↓↓↓

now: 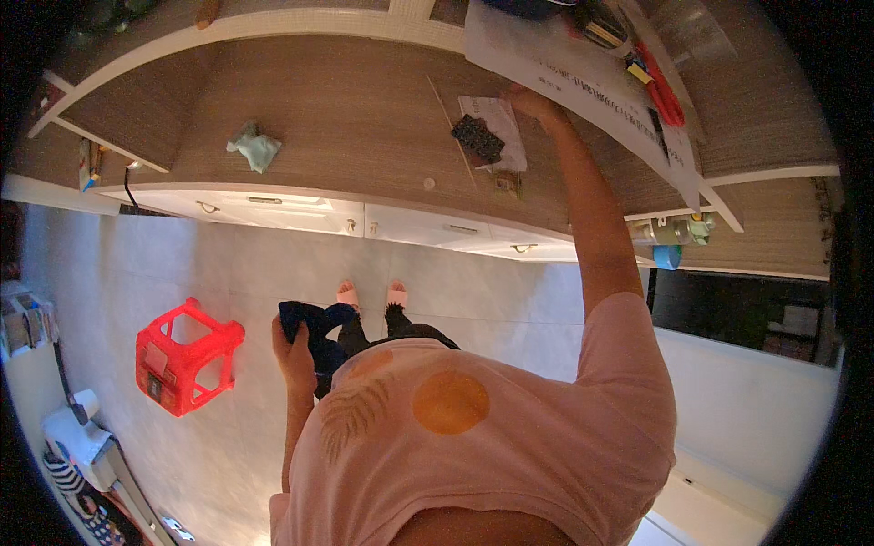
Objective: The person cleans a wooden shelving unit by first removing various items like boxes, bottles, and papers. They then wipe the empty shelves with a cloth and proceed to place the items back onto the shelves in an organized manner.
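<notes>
At my left side, my left hand point(293, 353) is closed on a bunched dark blue cloth point(319, 328), which hangs beside my leg. My right arm stretches over the wooden desk point(355, 109). My right hand point(537, 105) is at the upper edge of a white sheet or packet point(510, 136), its fingers too dim and blurred to make out. On that white sheet lies a black, dotted, roughly rectangular thing point(478, 138). A thin stick-like strip runs along its left, and a small brownish object point(507, 185) sits nearer the desk's front edge.
A pale green crumpled cloth or packet point(255, 147) lies left on the desk. Over its right part is a large printed sheet point(583, 96), with a red item point(663, 96) at its far side. White drawers point(419, 227) are below. A red plastic stool point(187, 359) stands on the floor at left.
</notes>
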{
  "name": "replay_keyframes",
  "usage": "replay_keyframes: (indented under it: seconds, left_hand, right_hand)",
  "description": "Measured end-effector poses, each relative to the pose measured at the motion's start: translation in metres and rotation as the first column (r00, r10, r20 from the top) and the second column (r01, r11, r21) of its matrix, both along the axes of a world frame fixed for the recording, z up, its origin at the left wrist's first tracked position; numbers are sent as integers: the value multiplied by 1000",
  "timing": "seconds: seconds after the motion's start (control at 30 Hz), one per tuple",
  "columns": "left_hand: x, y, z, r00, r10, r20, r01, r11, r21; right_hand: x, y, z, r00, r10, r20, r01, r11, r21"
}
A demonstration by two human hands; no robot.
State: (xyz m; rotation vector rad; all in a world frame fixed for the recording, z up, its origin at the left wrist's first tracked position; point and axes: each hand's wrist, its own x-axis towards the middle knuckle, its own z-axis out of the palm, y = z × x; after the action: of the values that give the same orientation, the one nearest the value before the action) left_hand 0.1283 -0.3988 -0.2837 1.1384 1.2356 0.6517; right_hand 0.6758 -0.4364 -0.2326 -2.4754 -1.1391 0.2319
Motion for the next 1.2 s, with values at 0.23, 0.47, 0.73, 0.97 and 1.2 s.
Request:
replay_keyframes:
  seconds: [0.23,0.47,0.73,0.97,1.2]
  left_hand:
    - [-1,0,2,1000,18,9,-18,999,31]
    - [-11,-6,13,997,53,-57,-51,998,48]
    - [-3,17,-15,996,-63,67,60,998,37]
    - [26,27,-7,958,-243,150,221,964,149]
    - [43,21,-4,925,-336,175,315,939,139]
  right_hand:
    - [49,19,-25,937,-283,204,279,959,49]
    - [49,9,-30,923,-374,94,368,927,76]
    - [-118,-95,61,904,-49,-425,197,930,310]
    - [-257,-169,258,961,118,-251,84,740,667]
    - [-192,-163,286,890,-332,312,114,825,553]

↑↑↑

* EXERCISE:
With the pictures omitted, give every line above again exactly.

* RESPONSE TO THE EXERCISE:
now: 
Objective: The person cleans a wooden shelving unit by first removing various items like boxes, bottles, and papers. They then wipe the empty shelves with a cloth and proceed to place the items back onto the shelves in an organized manner.
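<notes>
At my left side, my left hand point(293, 353) is closed on a bunched dark blue cloth point(319, 328), which hangs beside my leg. My right arm stretches over the wooden desk point(355, 109). My right hand point(537, 105) is at the upper edge of a white sheet or packet point(510, 136), its fingers too dim and blurred to make out. On that white sheet lies a black, dotted, roughly rectangular thing point(478, 138). A thin stick-like strip runs along its left, and a small brownish object point(507, 185) sits nearer the desk's front edge.
A pale green crumpled cloth or packet point(255, 147) lies left on the desk. Over its right part is a large printed sheet point(583, 96), with a red item point(663, 96) at its far side. White drawers point(419, 227) are below. A red plastic stool point(187, 359) stands on the floor at left.
</notes>
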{
  "name": "replay_keyframes",
  "usage": "replay_keyframes: (indented under it: seconds, left_hand, right_hand)",
  "description": "Measured end-effector poses, each relative to the pose measured at the motion's start: translation in metres and rotation as the first column (r00, r10, r20 from the top) and the second column (r01, r11, r21) of its matrix, both along the axes of a world frame fixed for the recording, z up, its origin at the left wrist's first tracked position; numbers are sent as integers: the value multiplied by 1000",
  "timing": "seconds: seconds after the motion's start (control at 30 Hz), one per tuple",
  "columns": "left_hand: x, y, z, r00, r10, r20, r01, r11, r21; right_hand: x, y, z, r00, r10, r20, r01, r11, r21"
}
A demonstration by two human hands; no robot.
State: (xyz m; rotation vector rad; all in a world frame fixed for the recording, z up, its origin at the left wrist's first tracked position; point and axes: each hand's wrist, its own x-axis towards the middle knuckle, its own z-axis out of the palm, y = z × x; after the action: of the values that give the same orientation, the one nearest the value before the action) left_hand 0.1283 -0.3988 -0.2837 1.1384 1.2356 0.6517; right_hand 0.6758 -0.4364 -0.2326 -2.4754 -1.1391 0.2319
Motion for the next 1.2 s, with values at 0.23, 0.47, 0.73, 0.97 and 1.2 s.
Request:
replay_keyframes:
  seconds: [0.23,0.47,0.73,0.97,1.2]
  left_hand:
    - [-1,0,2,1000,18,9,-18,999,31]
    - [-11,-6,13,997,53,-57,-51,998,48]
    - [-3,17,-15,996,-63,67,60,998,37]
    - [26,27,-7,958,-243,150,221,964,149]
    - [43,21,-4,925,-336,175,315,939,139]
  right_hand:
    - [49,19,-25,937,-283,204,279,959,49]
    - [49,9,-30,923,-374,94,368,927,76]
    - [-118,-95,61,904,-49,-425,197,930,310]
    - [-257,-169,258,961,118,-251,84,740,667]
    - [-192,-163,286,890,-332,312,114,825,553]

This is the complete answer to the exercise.